(Data excerpts)

▬▬▬▬▬▬▬▬▬▬

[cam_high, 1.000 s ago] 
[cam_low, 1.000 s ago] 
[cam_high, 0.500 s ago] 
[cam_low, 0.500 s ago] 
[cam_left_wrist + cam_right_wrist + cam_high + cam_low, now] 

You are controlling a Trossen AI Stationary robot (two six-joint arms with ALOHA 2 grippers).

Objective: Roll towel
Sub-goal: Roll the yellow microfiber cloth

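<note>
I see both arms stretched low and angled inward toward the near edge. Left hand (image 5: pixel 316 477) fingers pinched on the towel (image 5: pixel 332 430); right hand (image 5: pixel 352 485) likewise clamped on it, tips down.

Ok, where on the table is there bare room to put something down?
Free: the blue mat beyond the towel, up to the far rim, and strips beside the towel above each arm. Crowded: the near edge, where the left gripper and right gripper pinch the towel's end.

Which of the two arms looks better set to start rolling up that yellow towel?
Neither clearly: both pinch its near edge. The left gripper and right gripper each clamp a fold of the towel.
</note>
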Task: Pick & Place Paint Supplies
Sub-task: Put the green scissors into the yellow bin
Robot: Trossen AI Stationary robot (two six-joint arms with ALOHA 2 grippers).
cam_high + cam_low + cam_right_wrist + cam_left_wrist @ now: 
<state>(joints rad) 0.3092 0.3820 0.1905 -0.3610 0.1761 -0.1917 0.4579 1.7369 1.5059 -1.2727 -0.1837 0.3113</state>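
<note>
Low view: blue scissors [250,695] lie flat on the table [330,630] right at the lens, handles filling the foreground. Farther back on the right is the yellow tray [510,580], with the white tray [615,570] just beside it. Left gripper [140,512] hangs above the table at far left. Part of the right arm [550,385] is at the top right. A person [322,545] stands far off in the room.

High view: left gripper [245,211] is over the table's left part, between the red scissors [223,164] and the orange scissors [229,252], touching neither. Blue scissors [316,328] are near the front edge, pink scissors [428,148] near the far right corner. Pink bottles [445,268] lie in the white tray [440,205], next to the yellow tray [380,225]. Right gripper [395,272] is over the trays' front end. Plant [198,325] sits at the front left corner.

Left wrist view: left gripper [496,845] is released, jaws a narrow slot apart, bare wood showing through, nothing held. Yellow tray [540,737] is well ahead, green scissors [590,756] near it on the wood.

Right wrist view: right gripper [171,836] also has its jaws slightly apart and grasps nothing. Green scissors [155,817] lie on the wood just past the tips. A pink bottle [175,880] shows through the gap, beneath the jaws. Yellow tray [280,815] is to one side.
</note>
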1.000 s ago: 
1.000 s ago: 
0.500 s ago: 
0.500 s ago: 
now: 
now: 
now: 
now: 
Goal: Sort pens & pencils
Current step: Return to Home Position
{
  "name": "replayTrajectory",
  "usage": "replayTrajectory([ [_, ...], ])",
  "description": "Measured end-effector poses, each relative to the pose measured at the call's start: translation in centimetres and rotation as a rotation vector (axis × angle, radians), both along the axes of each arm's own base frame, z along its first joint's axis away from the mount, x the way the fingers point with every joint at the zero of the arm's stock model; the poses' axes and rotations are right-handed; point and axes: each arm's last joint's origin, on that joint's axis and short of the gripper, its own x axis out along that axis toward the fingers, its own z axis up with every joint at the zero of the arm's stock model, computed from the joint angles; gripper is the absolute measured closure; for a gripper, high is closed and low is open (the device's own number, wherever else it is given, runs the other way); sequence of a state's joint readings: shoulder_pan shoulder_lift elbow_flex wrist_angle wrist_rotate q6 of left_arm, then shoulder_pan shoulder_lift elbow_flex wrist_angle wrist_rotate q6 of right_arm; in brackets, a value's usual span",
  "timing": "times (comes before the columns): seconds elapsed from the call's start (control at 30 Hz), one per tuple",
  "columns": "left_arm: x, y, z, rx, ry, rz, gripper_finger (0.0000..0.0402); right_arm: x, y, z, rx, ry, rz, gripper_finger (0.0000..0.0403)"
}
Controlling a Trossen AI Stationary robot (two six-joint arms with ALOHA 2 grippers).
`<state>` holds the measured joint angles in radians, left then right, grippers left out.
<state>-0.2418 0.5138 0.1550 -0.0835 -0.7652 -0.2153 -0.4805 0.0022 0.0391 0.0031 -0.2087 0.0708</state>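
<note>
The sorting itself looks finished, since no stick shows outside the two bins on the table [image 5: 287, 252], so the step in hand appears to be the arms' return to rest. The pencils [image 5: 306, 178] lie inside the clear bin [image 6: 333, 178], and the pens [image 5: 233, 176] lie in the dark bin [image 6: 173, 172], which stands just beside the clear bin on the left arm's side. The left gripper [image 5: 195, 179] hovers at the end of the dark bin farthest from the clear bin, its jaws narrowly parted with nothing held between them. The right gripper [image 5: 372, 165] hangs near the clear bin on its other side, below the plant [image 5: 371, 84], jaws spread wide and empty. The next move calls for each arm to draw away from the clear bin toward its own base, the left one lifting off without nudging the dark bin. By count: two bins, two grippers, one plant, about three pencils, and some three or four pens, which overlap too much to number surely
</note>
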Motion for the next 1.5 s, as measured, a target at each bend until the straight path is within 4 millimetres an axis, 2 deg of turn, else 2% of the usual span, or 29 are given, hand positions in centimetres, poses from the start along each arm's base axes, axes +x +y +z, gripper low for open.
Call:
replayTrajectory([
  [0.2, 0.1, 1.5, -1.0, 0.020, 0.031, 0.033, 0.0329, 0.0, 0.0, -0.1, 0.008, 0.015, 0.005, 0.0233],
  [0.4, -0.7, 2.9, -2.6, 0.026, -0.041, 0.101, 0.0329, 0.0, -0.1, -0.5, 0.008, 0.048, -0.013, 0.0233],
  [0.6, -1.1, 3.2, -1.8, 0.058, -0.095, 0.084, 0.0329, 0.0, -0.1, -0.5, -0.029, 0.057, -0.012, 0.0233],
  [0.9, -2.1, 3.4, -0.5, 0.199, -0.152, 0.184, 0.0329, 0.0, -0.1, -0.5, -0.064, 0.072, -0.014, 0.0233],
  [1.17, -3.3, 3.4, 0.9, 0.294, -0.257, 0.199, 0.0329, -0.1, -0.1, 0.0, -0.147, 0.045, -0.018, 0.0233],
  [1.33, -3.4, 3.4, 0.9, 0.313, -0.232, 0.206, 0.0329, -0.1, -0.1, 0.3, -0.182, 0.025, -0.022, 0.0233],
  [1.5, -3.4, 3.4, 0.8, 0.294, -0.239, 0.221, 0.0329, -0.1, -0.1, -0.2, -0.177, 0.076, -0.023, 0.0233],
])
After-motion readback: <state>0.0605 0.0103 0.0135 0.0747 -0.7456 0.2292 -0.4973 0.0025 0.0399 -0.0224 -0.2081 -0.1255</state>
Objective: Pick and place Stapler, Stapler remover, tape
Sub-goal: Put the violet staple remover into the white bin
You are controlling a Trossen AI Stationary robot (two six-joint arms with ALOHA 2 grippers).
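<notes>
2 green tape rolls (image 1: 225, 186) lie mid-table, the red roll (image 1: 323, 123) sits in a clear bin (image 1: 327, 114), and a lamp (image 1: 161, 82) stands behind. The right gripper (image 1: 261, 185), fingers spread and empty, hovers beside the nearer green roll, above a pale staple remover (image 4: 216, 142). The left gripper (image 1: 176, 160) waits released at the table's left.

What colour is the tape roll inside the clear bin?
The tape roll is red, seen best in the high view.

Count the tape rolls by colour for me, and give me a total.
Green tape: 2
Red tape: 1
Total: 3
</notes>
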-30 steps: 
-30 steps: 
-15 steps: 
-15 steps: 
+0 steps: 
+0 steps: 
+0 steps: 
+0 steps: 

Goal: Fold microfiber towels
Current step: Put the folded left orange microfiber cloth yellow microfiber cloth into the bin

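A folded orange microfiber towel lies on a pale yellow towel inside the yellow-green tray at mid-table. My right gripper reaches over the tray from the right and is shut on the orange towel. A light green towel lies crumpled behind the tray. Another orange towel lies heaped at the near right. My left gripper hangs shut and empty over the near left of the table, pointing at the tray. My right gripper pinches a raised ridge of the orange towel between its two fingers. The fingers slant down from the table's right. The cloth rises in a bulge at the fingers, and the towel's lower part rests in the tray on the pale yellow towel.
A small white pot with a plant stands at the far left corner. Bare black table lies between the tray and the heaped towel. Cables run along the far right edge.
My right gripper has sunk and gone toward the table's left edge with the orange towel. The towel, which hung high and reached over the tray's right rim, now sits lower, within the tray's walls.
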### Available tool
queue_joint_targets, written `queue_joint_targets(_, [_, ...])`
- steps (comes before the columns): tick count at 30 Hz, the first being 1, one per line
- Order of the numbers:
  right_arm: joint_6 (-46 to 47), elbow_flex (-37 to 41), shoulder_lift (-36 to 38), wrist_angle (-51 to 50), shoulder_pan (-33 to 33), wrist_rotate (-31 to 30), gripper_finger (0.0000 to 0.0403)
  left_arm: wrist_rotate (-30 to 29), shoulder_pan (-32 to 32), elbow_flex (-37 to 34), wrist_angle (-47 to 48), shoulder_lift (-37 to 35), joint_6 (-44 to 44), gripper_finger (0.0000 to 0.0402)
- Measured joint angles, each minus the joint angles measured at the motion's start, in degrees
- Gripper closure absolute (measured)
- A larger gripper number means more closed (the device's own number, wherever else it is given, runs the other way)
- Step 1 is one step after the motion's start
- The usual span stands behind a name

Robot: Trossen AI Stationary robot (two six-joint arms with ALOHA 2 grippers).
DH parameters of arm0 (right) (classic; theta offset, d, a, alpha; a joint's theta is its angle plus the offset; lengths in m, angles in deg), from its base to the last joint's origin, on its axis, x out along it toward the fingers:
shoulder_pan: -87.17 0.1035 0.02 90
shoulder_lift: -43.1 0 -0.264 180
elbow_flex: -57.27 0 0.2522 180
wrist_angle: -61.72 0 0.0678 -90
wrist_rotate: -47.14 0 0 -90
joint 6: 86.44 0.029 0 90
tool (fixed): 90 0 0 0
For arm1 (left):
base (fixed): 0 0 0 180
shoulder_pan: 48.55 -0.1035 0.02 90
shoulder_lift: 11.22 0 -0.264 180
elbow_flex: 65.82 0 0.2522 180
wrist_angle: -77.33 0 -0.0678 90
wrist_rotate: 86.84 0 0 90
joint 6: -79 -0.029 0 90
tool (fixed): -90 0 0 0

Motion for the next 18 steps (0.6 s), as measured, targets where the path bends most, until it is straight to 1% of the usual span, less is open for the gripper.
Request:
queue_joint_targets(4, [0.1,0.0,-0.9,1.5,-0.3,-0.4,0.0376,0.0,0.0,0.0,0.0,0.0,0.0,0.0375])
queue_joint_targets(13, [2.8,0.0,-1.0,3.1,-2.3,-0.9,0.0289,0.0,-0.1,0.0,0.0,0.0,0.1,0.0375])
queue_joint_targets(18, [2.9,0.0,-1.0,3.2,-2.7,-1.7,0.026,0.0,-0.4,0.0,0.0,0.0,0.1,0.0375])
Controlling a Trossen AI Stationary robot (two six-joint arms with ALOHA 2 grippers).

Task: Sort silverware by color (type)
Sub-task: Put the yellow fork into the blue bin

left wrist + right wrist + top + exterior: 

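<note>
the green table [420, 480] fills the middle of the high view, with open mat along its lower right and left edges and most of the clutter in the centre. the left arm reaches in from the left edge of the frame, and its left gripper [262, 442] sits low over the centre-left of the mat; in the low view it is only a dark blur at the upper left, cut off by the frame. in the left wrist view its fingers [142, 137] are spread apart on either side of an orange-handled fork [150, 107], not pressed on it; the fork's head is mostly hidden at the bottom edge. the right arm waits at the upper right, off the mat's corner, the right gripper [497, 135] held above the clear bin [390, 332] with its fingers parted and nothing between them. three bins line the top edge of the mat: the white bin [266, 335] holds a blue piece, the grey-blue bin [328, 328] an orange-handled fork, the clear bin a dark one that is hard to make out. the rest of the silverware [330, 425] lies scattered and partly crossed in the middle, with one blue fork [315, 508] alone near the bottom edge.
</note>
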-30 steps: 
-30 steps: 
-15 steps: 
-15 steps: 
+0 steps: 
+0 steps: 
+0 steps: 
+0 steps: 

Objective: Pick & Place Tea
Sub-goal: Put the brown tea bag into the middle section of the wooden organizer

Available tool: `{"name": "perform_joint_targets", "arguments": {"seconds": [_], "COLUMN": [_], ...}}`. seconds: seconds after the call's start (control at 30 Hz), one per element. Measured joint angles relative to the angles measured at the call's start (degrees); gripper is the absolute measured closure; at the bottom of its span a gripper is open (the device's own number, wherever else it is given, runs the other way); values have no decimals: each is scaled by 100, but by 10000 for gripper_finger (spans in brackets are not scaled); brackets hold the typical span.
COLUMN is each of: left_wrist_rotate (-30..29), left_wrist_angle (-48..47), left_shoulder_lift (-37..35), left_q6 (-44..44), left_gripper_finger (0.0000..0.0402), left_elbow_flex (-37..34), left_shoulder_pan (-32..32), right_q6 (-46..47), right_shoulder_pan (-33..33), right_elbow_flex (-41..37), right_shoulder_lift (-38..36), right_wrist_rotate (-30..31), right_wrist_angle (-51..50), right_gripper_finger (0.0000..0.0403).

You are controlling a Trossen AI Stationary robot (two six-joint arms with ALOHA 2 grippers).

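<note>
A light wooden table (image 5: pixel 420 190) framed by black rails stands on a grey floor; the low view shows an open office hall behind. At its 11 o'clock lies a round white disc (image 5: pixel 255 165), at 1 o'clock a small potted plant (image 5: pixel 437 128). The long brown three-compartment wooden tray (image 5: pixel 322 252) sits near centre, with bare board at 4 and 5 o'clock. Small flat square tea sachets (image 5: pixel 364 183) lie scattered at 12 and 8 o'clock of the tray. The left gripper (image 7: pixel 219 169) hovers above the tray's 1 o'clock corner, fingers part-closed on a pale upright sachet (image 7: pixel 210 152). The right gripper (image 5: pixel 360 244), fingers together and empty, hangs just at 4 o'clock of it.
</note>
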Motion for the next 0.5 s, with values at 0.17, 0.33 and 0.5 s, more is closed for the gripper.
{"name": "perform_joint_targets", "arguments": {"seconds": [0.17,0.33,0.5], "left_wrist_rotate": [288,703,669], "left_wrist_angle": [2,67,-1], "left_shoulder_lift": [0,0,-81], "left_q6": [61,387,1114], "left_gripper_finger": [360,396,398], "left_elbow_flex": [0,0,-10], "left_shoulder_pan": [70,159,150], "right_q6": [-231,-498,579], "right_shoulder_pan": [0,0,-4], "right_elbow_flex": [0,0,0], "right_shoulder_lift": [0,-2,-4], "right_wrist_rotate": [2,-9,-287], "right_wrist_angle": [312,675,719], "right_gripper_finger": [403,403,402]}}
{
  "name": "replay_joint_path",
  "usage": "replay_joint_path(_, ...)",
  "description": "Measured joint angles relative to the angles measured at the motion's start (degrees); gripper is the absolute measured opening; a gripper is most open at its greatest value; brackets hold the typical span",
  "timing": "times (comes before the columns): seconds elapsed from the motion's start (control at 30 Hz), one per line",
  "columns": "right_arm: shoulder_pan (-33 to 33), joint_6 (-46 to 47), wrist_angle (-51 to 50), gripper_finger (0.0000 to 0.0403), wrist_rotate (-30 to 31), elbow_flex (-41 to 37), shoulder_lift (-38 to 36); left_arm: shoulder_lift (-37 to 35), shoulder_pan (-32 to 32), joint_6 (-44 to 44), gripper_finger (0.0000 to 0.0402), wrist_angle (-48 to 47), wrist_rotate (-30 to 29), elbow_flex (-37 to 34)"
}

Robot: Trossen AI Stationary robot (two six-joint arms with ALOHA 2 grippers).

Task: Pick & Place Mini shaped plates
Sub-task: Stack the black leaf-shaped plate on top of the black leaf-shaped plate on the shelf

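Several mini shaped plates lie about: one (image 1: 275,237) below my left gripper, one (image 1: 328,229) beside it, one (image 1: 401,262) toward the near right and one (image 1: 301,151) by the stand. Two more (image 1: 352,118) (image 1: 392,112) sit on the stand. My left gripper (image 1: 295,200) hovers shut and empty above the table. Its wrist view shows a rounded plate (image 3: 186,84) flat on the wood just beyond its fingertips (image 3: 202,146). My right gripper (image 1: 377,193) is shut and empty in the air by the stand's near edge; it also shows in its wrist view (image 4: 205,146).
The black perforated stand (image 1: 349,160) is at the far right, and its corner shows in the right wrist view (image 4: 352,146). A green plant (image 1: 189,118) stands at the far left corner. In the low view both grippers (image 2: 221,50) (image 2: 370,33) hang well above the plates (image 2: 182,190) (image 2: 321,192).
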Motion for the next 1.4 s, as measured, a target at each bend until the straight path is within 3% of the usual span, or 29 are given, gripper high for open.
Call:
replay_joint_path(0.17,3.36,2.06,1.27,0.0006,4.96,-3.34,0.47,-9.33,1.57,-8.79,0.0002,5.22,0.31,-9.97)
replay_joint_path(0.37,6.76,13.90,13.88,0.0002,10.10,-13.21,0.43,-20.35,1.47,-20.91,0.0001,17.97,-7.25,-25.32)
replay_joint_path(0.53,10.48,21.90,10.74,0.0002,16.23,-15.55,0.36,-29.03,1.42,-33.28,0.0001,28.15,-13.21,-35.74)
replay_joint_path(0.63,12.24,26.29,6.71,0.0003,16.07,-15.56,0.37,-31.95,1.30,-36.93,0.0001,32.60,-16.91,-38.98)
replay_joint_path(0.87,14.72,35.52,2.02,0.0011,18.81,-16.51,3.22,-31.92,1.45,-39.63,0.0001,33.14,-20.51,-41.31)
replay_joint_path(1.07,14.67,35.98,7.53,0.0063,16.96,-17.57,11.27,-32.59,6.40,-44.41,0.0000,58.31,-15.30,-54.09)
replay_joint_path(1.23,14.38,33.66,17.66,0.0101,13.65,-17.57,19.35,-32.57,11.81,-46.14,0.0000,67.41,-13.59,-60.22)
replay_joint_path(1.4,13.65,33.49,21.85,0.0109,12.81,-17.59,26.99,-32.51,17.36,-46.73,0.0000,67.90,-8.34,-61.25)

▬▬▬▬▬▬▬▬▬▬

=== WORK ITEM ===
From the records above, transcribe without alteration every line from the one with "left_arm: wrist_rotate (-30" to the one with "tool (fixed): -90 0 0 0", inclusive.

=== RESPONSE AREA ===
  left_arm: wrist_rotate (-30 to 29), shoulder_pan (-32 to 32), elbow_flex (-37 to 34), wrist_angle (-47 to 48), shoulder_lift (-37 to 35), joint_6 (-44 to 44), gripper_finger (0.0000 to 0.0402)
- Measured joint angles, each minus the joint angles measured at the motion's start, in degrees
- Gripper closure absolute (measured)
- A larger gripper number means more closed (the device's own number, wherever else it is given, runs the other way)
- Step 1 is one step after the motion's start
- The usual span stands behind a name

Robot: Trossen AI Stationary robot (two six-joint arms with ALOHA 2 grippers).
DH parameters of arm0 (right) (classic; theta offset, d, a, alpha; a joint's theta is its angle plus the offset; lengths in m, angles in deg), from its base to the last joint's origin, on its axis, x out along it toward the fingers:
shoulder_pan: -87.17 0.1035 0.02 90
shoulder_lift: -43.1 0 -0.264 180
elbow_flex: -57.27 0 0.2522 180
wrist_angle: -61.72 0 0.0678 -90
wrist_rotate: -47.14 0 0 -90
joint 6: 86.44 0.029 0 90
tool (fixed): 90 0 0 0
For arm1 (left):
base (fixed): 0 0 0 180
shoulder_pan: 48.55 -0.1035 0.02 90
shoulder_lift: 11.22 0 -0.264 180
elbow_flex: 65.82 0 0.2522 180
wrist_angle: -77.33 0 -0.0678 90
wrist_rotate: 86.84 0 0 90
joint 6: -79 -0.029 0 90
tool (fixed): -90 0 0 0

This answer is complete.